Be kind, rewind (but don’t reboot)
One very common belief I have come across is that rebooting Windows somehow “cleans” the system and returns it to normal speed after some performance degradation (and further that reinstalling the OS periodically does some magical cleaning too).
For the most part, this is complete nonsense.
Shutting down Windows will terminate all processes & services and empty the system cache, and starting from clean will cause a system initialization check (was the previous shutdown clean, does the disk need checking or a dump extracting, etc.) followed by a mass struggle for domination of various components wanting to fire up.
See the previous blog entry where I talked about contention – a system startup is a bottleneck, luckily one-off, where all the various parts of the OS plus 3rd party services will want to get started (and then often sit in an idle state for the majority of their lives).
Once this startup procedure is over and the OS is sitting at the authentication prompt (or the desktop, if the user added to the contention by wanting to logon and incur additional load with their logon processes), we now have an empty system cache.
In some (client) environments Superfetch can kick in after the system has been idle a while and start to load in files that it has observed the user requesting in a pattern – this starts to pre-populate the system cache again to remove the delay caused by disk I/O when the file is actually requested.
As file I/O is done, the Cache Manager works with the Memory Manager to keep virtual blocks of files in memory, this is to allow efficient re-use of file without incurring I/O.
Windows caches on file sections, not entire files, for efficiency – and processes reading the same file will use pointers to the same cached file sections.
So a populated system cache is a good thing – unused memory is wasted.
Pages in the system cache age, and pages will get trimmed (paged to disk or freed) based on how long ago they were accessed (i.e. a cache “hit”), if the system needs to free physical memory to satisfy requests for memory allocations then the cache is checked before processes get their working sets trimmed.

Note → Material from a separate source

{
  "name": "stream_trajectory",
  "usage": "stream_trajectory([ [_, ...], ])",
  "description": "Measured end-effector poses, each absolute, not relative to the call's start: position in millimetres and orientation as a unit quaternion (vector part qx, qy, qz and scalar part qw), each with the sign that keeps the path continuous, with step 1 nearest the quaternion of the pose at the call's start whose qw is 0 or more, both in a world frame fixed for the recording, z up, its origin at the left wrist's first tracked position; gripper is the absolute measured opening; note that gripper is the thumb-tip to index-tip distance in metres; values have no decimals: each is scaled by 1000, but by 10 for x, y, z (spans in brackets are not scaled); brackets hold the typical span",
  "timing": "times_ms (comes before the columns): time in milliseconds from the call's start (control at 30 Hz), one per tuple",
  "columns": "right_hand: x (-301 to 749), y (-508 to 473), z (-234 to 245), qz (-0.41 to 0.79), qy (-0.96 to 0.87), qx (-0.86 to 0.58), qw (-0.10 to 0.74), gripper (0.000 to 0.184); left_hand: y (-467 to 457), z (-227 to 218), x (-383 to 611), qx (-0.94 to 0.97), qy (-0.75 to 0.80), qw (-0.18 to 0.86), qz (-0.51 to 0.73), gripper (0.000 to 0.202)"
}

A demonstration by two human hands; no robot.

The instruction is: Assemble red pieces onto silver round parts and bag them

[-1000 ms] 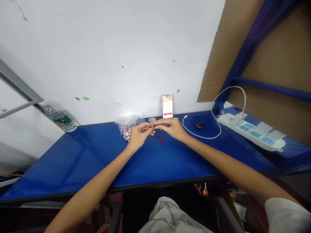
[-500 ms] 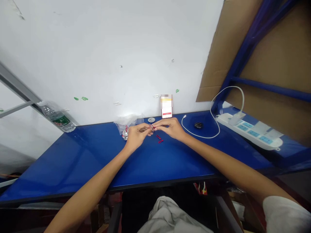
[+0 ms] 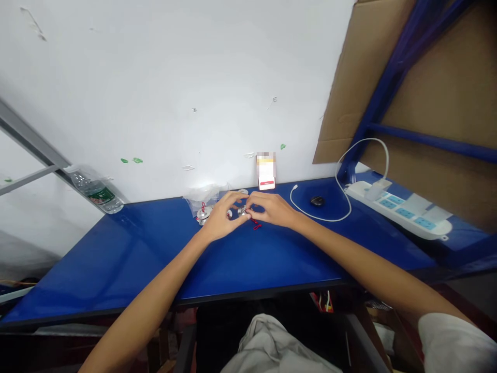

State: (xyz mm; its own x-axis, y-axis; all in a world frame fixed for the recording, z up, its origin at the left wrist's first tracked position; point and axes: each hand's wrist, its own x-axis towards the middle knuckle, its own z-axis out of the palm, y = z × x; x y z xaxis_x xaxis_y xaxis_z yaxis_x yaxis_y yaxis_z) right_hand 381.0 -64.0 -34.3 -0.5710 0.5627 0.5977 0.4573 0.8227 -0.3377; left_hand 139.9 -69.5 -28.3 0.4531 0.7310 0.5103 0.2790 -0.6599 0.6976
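My right hand [image 3: 268, 208] pinches the edge of a small silver disc [image 3: 241, 211] low over the blue table. A looped red cord [image 3: 257, 226] lies just below these fingers; whether it joins the disc I cannot tell. My left hand [image 3: 222, 217] curves round the disc's other side, with thumb and fingers apart and nothing seen gripped between them. Behind the fingertips, a pale round disc [image 3: 243, 192] is partly hidden. Left of my left hand sit silver round pieces with red cord [image 3: 203, 213], partly covered by the hand.
A clear plastic bag [image 3: 202, 194] lies against the wall. A phone [image 3: 266, 171] leans upright there. To the right are a white cable [image 3: 328, 219], a black mouse-like object [image 3: 317, 200] and a power strip [image 3: 399, 210]. A water bottle [image 3: 99, 194] leans at the left.
My left fingers have spread from a pinch at the disc. My right hand has shifted slightly down and still holds it; the disc now shows flatter and lower.
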Motion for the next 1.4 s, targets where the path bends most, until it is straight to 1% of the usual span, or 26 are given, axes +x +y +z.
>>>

In some rare cases, the OS can suffer performance issues after it has been up for a while – however this is not expected or normal, and a reboot to “resolve” this is just masking a problem that should be investigated.

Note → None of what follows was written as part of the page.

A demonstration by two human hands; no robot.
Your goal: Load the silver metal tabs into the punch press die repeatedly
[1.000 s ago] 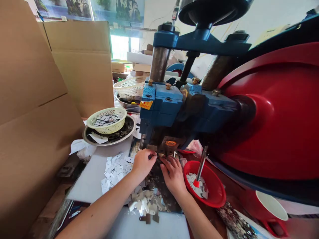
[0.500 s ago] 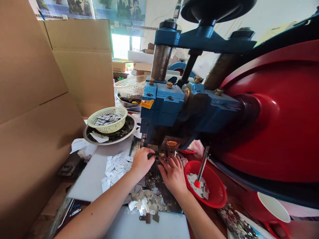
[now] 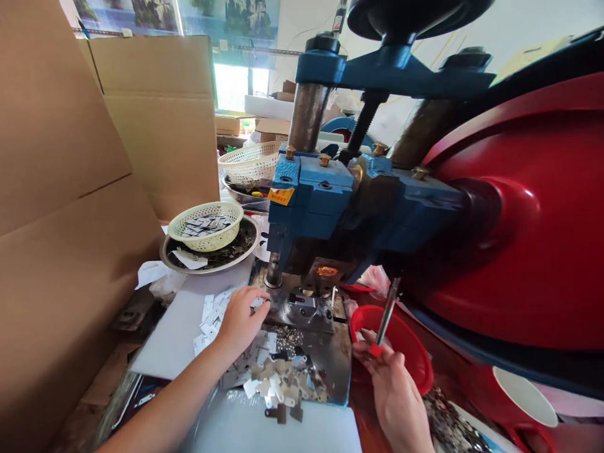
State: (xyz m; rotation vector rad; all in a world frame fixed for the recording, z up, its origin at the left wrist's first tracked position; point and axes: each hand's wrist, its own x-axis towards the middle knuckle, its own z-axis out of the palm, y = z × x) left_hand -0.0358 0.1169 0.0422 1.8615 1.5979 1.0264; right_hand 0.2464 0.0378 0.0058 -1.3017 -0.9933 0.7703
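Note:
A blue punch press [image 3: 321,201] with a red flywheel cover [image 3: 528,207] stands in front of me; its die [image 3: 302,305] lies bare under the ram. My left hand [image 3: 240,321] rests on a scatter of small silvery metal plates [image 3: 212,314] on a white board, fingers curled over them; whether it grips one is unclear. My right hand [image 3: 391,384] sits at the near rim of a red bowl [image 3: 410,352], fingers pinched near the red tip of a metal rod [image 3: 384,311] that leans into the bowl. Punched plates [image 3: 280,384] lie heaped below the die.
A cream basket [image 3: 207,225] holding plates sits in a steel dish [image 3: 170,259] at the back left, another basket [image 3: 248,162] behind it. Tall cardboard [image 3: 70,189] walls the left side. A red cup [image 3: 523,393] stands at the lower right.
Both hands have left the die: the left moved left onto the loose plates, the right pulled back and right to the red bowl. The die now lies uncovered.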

Performance issues most often come from… again… contention.
CPU contention – this can occur if (for example) a multi-processor system has all but 1 CPU stuck in a spinlock state, putting contention on that single CPU (if all CPUs were spinning then the system would be hung, not slow).
There are pools of worker threads in the kernel which deal with queues of work items – if some of these get into a hung state or the queues are backlogged, some, most or all threads in the system can end up in the wait state for much longer than is normal (allowing the queues to build up as time goes by, compounding the problem).
Memory resources come in different flavours for different purposes – I am not talking just physical vs virtual, but things like page table entries (PTEs), paged pool and nonpaged pool.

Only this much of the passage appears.